● WORK INSTRUCTIONS
Set down word for word the lines that begin the entries and run through the line containing "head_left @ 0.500". Give nothing further.

● Data entries
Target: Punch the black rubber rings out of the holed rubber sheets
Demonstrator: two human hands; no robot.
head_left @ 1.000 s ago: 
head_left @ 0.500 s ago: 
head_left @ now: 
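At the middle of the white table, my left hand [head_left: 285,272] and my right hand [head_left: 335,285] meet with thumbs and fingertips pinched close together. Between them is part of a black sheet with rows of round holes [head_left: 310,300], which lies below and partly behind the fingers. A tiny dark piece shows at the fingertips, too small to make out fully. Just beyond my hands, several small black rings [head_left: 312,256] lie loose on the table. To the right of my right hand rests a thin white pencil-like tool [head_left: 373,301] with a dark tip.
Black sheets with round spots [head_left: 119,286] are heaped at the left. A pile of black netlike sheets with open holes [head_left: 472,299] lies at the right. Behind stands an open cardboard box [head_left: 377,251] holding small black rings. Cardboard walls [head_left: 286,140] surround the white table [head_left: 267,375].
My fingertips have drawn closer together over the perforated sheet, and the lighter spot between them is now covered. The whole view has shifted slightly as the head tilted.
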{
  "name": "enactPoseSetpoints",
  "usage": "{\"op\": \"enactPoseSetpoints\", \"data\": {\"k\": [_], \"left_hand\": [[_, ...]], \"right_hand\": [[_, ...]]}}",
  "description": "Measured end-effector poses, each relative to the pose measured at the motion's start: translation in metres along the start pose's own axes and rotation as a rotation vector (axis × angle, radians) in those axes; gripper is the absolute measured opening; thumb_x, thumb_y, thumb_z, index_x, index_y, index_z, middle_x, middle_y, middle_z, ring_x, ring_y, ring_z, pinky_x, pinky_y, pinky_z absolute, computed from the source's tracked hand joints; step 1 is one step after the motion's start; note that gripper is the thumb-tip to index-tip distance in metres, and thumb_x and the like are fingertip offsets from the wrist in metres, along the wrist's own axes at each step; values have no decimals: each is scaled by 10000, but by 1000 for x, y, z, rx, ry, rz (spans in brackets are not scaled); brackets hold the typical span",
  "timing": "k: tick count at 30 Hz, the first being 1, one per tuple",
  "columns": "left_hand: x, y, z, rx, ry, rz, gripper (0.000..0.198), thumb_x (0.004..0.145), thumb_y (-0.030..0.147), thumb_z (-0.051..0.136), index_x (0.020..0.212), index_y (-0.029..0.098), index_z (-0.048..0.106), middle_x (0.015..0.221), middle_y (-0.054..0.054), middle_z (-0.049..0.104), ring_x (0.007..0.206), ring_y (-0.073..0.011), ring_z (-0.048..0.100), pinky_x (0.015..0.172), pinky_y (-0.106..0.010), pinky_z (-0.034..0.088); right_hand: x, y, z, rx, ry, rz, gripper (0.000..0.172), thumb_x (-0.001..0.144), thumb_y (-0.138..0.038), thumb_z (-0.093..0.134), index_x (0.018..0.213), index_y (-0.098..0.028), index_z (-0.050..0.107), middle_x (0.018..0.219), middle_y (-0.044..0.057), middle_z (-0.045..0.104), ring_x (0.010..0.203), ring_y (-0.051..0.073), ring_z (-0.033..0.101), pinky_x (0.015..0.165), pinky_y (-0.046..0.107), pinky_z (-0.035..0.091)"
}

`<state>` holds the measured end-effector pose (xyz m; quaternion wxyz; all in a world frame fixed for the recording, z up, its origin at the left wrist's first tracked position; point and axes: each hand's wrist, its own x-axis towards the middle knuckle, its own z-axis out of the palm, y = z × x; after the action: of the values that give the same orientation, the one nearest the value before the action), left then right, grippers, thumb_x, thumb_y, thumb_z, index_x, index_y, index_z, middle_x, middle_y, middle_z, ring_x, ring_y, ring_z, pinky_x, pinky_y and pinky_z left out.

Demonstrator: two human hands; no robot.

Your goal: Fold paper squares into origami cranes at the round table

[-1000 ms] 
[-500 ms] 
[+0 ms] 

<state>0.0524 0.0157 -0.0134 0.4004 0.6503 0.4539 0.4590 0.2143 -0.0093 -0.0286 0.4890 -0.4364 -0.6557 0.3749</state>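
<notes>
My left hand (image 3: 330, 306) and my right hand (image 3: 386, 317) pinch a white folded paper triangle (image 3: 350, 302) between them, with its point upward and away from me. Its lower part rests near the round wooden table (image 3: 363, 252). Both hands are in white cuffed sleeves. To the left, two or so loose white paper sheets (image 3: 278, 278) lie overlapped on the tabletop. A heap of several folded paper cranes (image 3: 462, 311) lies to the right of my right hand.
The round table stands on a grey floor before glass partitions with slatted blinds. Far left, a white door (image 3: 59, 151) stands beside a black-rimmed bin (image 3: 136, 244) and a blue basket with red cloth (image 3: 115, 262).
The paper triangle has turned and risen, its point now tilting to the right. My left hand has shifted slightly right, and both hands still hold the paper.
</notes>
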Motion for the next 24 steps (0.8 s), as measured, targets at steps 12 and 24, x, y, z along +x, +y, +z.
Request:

● WRITTEN ANSWER
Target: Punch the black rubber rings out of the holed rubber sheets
Demonstrator: two human hands; no robot.
head_left @ 1.000 s ago: 
head_left @ 0.500 s ago: 

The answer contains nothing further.